Support multiple outstanding load operations to the Dcache #1348

cfuguet · 2023-08-28T21:50:23Z

This modification introduces a pending load table that tracks outstanding load operations to the Dcache. The depth of this table is a parameter in the target configuration package.

The ID in the request from the load/store unit must be mirrored by the Dcache in the response. This allows to match a given response to its corresponding request. Responses can be given (by the Dcache) in a different order that the one of requests.

To be able to send one load request per cycle, the pending load table shall have at least 2 entries. This is to avoid a combinational path between the request and the response interfaces.

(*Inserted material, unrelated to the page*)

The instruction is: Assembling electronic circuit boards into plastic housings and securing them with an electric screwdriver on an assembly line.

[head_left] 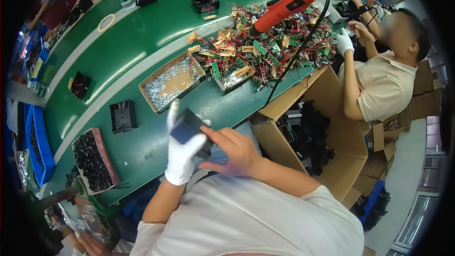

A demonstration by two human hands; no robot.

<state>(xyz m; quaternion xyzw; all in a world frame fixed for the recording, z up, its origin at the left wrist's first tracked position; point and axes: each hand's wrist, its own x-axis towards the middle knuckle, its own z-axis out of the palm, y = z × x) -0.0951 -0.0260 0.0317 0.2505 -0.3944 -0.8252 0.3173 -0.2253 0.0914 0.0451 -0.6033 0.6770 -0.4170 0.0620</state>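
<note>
My left hand (181, 156), in a white glove, is wrapped round a black plastic box (188, 124) held above the near edge of the bench. My bare right hand (234, 149) grips the near right side of the same box, index finger on its upper part and thumb lower down. The inside of the box is turned out of sight. Beyond it is a cardboard tray (198, 78) of small metal washers and nuts. Left of my hands, an open black box (123, 115) lies on the green bench.
A heap of green circuit boards with red wires (270, 50) covers the bench's far right, under a red power tool (284, 9). Nearby are a tray of small black parts (102, 154), a large carton (341, 132) of black pieces, and a co-worker (379, 78) at right.
</note>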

This has a minor impact in the area anyway because each entry of the buffer has roughly 10 bits (FFs).

github-actions · 2023-08-29T11:29:47Z

❌ failed run, report available here.

cfuguet · 2023-08-29T14:43:44Z

Hi @JeanRochCoulon, It looks like some tests (4/18) in the Thales's pipeline are failing on this PR. The following tests are failing:

Environment check
Compliance cv64a6_imafdc_sv39
Riscv-test cv64a6_imafdc_sv39 (physical)
ASIC Synthesis cv32a6_embedded

They fail after only a few seconds, so I guess it is a compilation issue. Could you please share the log ?

Thank you very much

JeanRochCoulon · 2023-08-29T16:23:51Z

The CI went into trouble. Some jobs fail due to Spike issue. This should be fixed now. I have relaunched the CI. Let's wait and pray.

github-actions · 2023-08-29T17:13:48Z

❌ failed run, report available here.

github-actions · 2023-08-30T11:35:56Z

❌ failed run, report available here.

cfuguet · 2023-08-30T18:41:54Z

I had a discussion with @Jbalkind earlier today. He was concerned about the choice of having a default of 2 entries in the load buffer. First, because of the additional area, and second because of the possible verification hole when introducing this new capability while using the current WT and STD caches. Having 2 entries means that the load_unit can send ID=0 and ID=1 and the caches must mirror that ID in the response.

Regarding the first issue, we agreed that the overhead of something like 10 bits (FFs) is negligible I would say. However, I agree that the second is effectively important. Of course, this PR is passing functional tests in the Github and Thales CIs but it is not sure that it is enough.

I guess that a way of diminishing the risk, is to use by default one single entry in the load buffer. However, with my current proposed implementation, when there is a single entry, the load unit can send one load every two cycles. I do not think this is acceptable. Thus, I will improve a little bit the PR to implement a fall-through mode in the load buffer when the number of entries is 1. If the number of entries is bigger than 1, the load buffer is not fall-through anymore to ease the timing (no combinational path between the request and the response interfaces). This allows to have a throughput of one load per cycle either way.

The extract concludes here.